Jaisalmer, at night, makes you feel like the ancient traditions and customs of this region have a direct link to the past. The call to prayer from local mosques, the rhythmic chanting from a Sikh temple, the bells clanging from a Hindu shrine, the nasally whine of a satara flute, the clack of hooves on cobblestone—these sounds waft up to a listener as he surveys the glowing lights of Jaisalmer, surrounded comfortably in a soft blanket of desert darkness. For a moment, he has convinced himself it is 1155, and Jaislamer is brand new.
Citizens of Jaisalmer's Old Town, attired in typical Rajasthani fashion. Elaborate (and painful-looking) nose rings are common for women in this region, as are the startlingly bright fabrics that contrast with the dun-colored desert. These women were selling anklets and jewelry outside the fort.
A view of Jaisalmer's Old Town from the uppermost battlement of the City Palace. The twin spires in the center are from a nearby Jain temple. Pakistan looms somewhere on the horizon.
Among the biggest surprises of old Jaisalmer was an Australian-owned restaurant with remarkably authentic apple pie, made from organic ingredients and served with homemade ice cream.
Ships of the Desert
Jenna and I remain in Udaipur as this country recovers from the euphoria of India's victory over Pakistan in the Cricket World Cup semifinals. Fireworks were going off across the city for 45 minutes after the match ended on Wednesday night. I walked up to the rooftop of our guesthouse and had a perfect view of the cityscape: bursts of red, green, and blue popped up over the buildings and shimmered over Lake Pichola; loud explosions and crackles rent the air ceaselessly; cars honked; children gleefully wailed and screamed.
India now plays Sri Lanka in the final on Saturday night. I wonder how Udaipur's citizens will react if India wins it all.

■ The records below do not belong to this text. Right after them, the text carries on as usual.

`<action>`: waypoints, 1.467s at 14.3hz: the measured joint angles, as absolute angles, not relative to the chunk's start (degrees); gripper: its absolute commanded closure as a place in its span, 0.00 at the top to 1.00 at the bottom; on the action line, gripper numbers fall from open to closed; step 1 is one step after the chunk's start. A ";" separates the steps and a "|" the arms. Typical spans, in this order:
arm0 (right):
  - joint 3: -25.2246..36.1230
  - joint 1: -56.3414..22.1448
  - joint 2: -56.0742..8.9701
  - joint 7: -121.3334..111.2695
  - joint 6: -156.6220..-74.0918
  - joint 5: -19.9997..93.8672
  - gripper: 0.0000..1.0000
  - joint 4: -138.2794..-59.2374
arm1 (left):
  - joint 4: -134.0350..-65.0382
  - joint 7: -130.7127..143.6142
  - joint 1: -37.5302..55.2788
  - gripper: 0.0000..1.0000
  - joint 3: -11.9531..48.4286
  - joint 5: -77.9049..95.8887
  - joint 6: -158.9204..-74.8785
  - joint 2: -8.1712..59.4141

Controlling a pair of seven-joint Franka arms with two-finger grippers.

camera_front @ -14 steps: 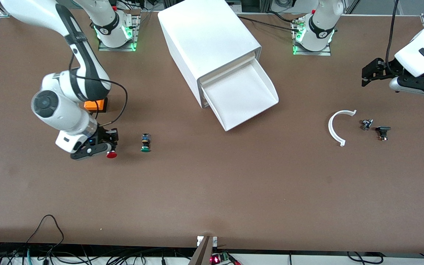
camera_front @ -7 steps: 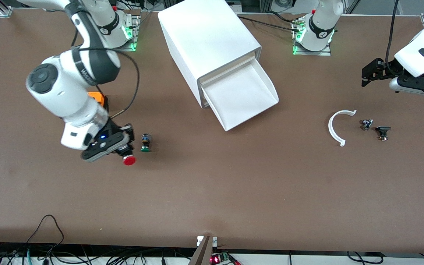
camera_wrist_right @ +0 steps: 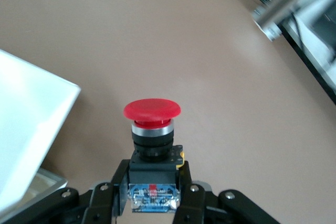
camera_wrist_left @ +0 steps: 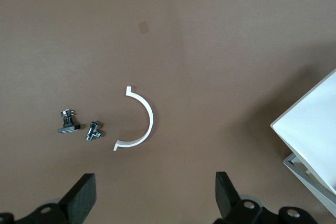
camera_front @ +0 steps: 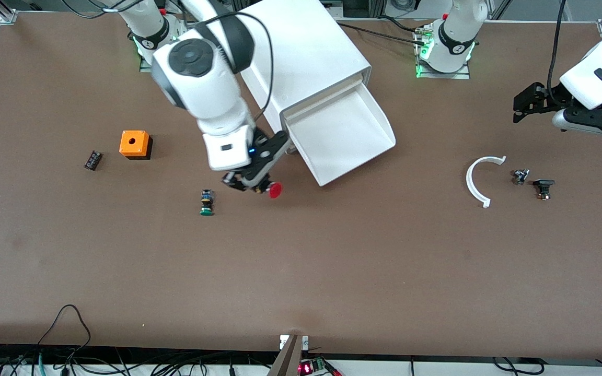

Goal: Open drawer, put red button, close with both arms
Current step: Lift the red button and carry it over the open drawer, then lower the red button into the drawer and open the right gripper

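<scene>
My right gripper (camera_front: 259, 186) is shut on the red button (camera_front: 275, 190), held in the air over the table beside the open drawer. In the right wrist view the button (camera_wrist_right: 152, 111) has a red cap on a dark body clamped between the fingers (camera_wrist_right: 110, 198). The drawer (camera_front: 345, 133) is pulled out of the white cabinet (camera_front: 301, 52) and looks empty; its corner shows in the right wrist view (camera_wrist_right: 31, 129). My left gripper (camera_front: 528, 102) waits, open and empty, above the table at the left arm's end; its fingers (camera_wrist_left: 81, 198) stand wide apart.
A green-capped button (camera_front: 207, 202) lies near the right gripper. An orange box with a hole (camera_front: 134, 143) and a small black part (camera_front: 92, 160) lie toward the right arm's end. A white curved piece (camera_front: 477, 180) and two small metal parts (camera_front: 520, 176) lie below the left gripper.
My right gripper has lifted the red button and carried it from beside the orange box, past the green button, toward the open drawer. The left arm has not moved.
</scene>
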State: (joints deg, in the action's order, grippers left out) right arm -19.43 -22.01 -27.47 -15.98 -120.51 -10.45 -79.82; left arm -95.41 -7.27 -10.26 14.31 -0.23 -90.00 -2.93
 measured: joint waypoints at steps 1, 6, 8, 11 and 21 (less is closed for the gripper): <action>-19.42 -23.58 -29.11 -17.60 -119.06 -11.21 0.11 -77.04 | -95.40 -7.27 -10.26 1.00 14.31 -0.23 -90.00 -2.93; -19.42 -32.51 -36.70 -21.08 -111.93 -15.66 0.11 -65.92 | -95.40 -7.27 -10.25 1.00 14.36 -0.22 -90.00 -2.93; -19.40 -35.79 -38.46 -23.08 -111.05 -16.04 0.12 -64.91 | -95.40 -7.27 -10.25 1.00 14.36 -0.22 -90.00 -2.93; -19.35 -38.71 -39.61 -27.83 -109.72 -16.06 0.12 -64.44 | -95.39 -7.27 -10.24 1.00 14.45 -0.22 -90.00 -2.93; -19.34 -42.69 -43.07 -35.47 -106.29 -17.80 0.16 -64.39 | -95.08 -7.27 -10.17 1.00 14.82 -0.22 -90.00 -2.93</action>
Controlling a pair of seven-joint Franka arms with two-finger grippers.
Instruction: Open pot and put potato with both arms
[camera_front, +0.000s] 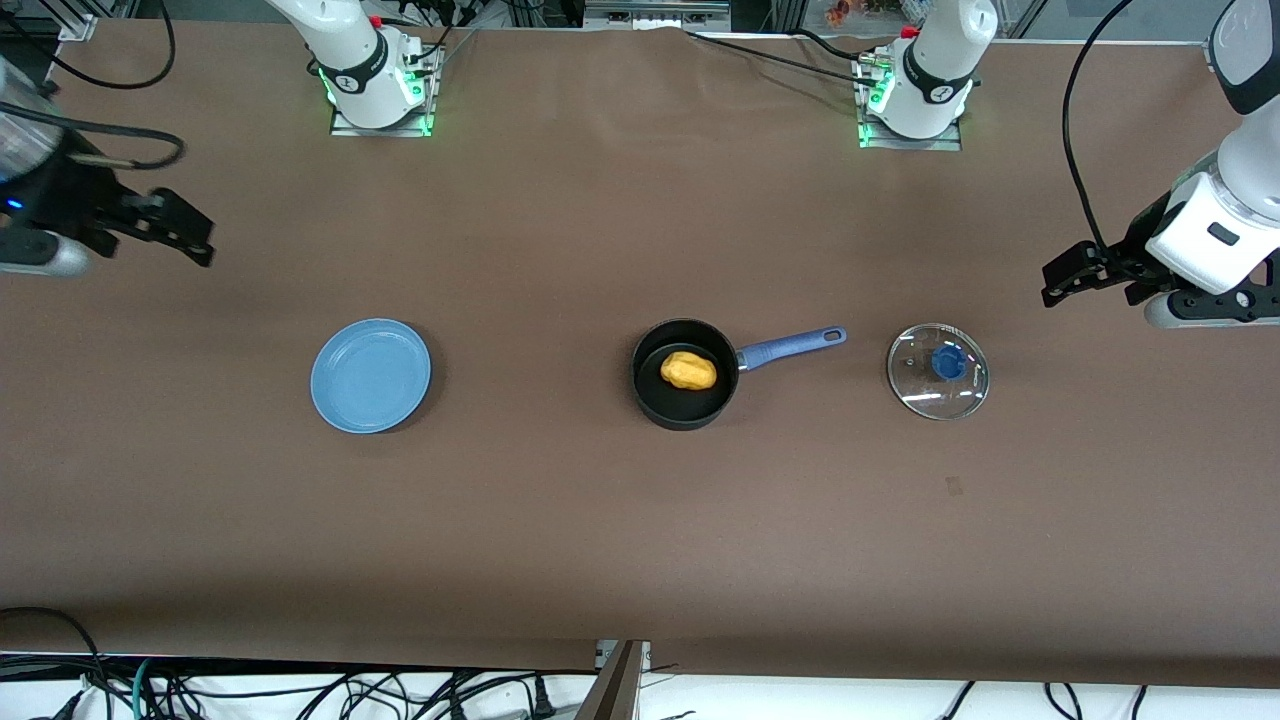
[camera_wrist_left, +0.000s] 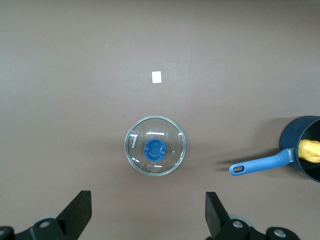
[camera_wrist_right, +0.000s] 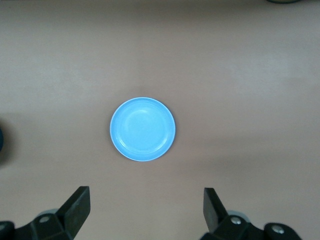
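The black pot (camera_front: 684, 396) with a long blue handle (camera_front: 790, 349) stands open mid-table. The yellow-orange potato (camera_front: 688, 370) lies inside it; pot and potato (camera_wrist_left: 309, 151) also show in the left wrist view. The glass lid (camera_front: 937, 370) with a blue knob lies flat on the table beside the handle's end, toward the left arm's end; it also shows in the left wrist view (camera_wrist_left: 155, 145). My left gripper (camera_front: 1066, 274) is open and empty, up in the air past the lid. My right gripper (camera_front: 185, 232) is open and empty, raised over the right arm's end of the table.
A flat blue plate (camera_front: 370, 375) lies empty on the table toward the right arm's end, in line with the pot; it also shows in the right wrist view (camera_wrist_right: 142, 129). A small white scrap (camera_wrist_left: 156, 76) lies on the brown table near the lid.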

In a continuing effort to update you on our trip across Rajasthan, I have posted some pictures of a wonderful night Jenna and I spent in the Thar Desert of western Rajasthan, near Jaisalmer.
We rode camels in the evening and had a picturesque view of the sunset over some small sand dunes, looking towards Pakistan (which was a good 40 miles away). We returned to a small hutment where we ate a traditional Rajasthani thali (or sampling of food) and were entertained by a local family of musicians. After that, we rode a camel cart back out to the sandy wilderness and set up cots in the middle of the desert and--quite literally--slept under the stars. I do not ever recall the constellations and Milky Way looking so distinct and multiudinous in America. It was a magical and somewhat uneasy night with the sound of stray dogs howling in the distance and our trusty camel farting and burping nearby.
We woke up the next morning before 5:30 to watch the sunrise. It was an unexplainably eerie feeling to toss aside the blanket, swing our legs over the side of the bed and place our feet directly in soft sand.
Yes, Jenna riding a camel. Handlers walked in front, guiding the camels.. All we had to do was sit on our saddles, grip the pommels, and suffer the bouncing.
Tracks of another camel caravan which passed us during our two-hour journey. It was a common sight to see other groups of tourists out in the scrubland of the Thar Desert. Camel tours are a very big draw for Jaisalmer. Touts offer the so-called safaris on nearly every block of the old town.
Tally-ho! Jenna took this rather romantic-looking shot of me standing on the ridge of a sand dune with the dying sun behind me.